### ABOUT THIS EXERCISE
The required output is the exact run of lines below that opens at the line with "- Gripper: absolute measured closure" and closes at the line with "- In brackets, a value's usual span".

### RECORDED INFORMATION
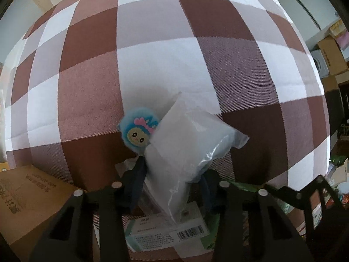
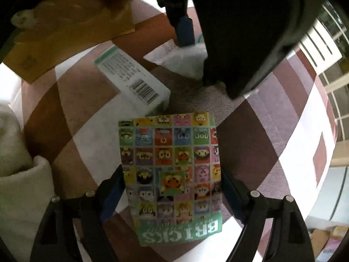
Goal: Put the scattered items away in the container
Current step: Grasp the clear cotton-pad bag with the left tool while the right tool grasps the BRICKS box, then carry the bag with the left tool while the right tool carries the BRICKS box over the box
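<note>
My left gripper (image 1: pixel 172 174) is shut on a clear plastic bag (image 1: pixel 187 144) that holds a blue plush doll (image 1: pixel 138 132), lifted above the checked cloth. My right gripper (image 2: pixel 172 187) is shut on a green BRICKS box (image 2: pixel 172 170) with cartoon faces, held over the cloth. A white-green box with a barcode (image 2: pixel 133 80) lies on the cloth; it also shows in the left wrist view (image 1: pixel 170 233). The brown cardboard container (image 1: pixel 28 200) is at lower left in the left wrist view and at upper left in the right wrist view (image 2: pixel 65 35). The left gripper (image 2: pixel 185 30) and its bag (image 2: pixel 185 59) show in the right wrist view.
The brown, white and grey checked cloth (image 1: pixel 152 54) covers the surface. Cardboard boxes (image 1: pixel 331 56) and clutter stand off the right edge. A white cloth bundle (image 2: pixel 15 152) lies at the left in the right wrist view. A dark sleeve (image 2: pixel 246 32) hangs over the top.
</note>
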The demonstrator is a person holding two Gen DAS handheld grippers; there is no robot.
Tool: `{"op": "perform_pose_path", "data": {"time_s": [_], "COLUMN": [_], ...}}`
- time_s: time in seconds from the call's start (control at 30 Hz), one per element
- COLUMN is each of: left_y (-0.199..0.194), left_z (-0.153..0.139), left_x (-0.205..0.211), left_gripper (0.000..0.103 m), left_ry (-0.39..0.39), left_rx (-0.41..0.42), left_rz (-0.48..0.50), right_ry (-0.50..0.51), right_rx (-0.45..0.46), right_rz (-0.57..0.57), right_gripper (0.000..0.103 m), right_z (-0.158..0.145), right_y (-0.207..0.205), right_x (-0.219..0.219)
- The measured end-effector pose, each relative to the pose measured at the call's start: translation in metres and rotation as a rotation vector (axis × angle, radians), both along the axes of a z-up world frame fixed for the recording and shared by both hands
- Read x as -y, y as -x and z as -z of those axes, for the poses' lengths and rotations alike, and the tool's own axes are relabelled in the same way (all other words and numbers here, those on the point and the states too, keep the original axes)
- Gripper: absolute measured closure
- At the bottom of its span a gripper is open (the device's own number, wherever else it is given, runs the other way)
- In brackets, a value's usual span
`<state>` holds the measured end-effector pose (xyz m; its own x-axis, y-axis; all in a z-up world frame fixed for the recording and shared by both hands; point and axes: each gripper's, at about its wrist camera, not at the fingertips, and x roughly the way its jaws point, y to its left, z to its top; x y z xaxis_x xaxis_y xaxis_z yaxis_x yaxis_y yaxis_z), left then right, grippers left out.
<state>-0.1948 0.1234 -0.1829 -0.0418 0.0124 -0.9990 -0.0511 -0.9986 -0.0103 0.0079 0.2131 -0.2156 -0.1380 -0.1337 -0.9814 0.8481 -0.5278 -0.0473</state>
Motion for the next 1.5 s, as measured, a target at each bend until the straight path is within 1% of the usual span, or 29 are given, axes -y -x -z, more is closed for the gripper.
{"op": "perform_pose_path", "data": {"time_s": [0.1,0.2,0.3,0.33,0.37,0.47,0.57,0.63,0.8,0.87,0.93,0.97,1.2,1.5], "left_y": [0.0,-0.007,-0.016,-0.017,-0.021,-0.034,-0.04,-0.044,-0.063,-0.073,-0.08,-0.085,-0.12,-0.155], "left_z": [-0.006,-0.016,-0.037,-0.043,-0.048,-0.062,-0.081,-0.09,-0.108,-0.114,-0.116,-0.119,-0.136,-0.14], "left_x": [0.001,-0.002,0.005,0.0,-0.003,-0.012,-0.025,-0.025,-0.035,-0.035,-0.038,-0.036,-0.02,0.008], "left_gripper": [0.067,0.067,0.067,0.067,0.067,0.067,0.067,0.067,0.067,0.067,0.067,0.067,0.067,0.067], "left_ry": [-0.025,-0.046,-0.062,-0.064,-0.063,-0.065,-0.066,-0.069,-0.076,-0.088,-0.095,-0.1,-0.114,-0.127], "left_rx": [-0.016,-0.038,-0.061,-0.068,-0.071,-0.084,-0.095,-0.106,-0.14,-0.147,-0.152,-0.156,-0.181,-0.163], "left_rz": [-0.007,0.001,0.025,0.042,0.099,0.116,0.127,0.135,0.148,0.147,0.145,0.143,0.132,0.112], "right_ry": [0.036,0.076,0.103,0.109,0.108,0.104,0.122,0.137,0.147,0.148,0.148,0.148,0.153,0.164], "right_rx": [0.045,0.1,0.146,0.152,0.153,0.141,0.141,0.141,0.109,0.108,0.098,0.096,0.09,0.09], "right_rz": [0.114,0.23,0.323,0.349,0.366,0.422,0.481,0.515,0.542,0.548,0.554,0.554,0.569,0.572], "right_gripper": [0.02,0.02,0.02,0.02,0.02,0.02,0.02,0.02,0.02,0.02,0.02,0.02,0.02,0.02], "right_z": [-0.004,-0.01,-0.018,-0.022,-0.024,-0.035,-0.047,-0.056,-0.07,-0.075,-0.079,-0.077,-0.091,-0.107], "right_y": [0.01,0.018,0.022,0.023,0.023,0.023,0.023,0.02,-0.002,0.0,-0.006,-0.01,-0.034,-0.052], "right_x": [-0.009,-0.023,-0.035,-0.039,-0.041,-0.047,-0.052,-0.054,-0.066,-0.073,-0.07,-0.075,-0.074,-0.06]}}
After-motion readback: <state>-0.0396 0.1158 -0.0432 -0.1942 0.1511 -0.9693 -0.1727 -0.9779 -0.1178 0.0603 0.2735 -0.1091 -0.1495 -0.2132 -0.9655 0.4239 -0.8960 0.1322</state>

### ANSWER SPACE
- Gripper: absolute measured closure
- At the bottom of its span a gripper is open (the device's own number, wherever else it is given, runs the other way)
- In brackets, a value's usual span

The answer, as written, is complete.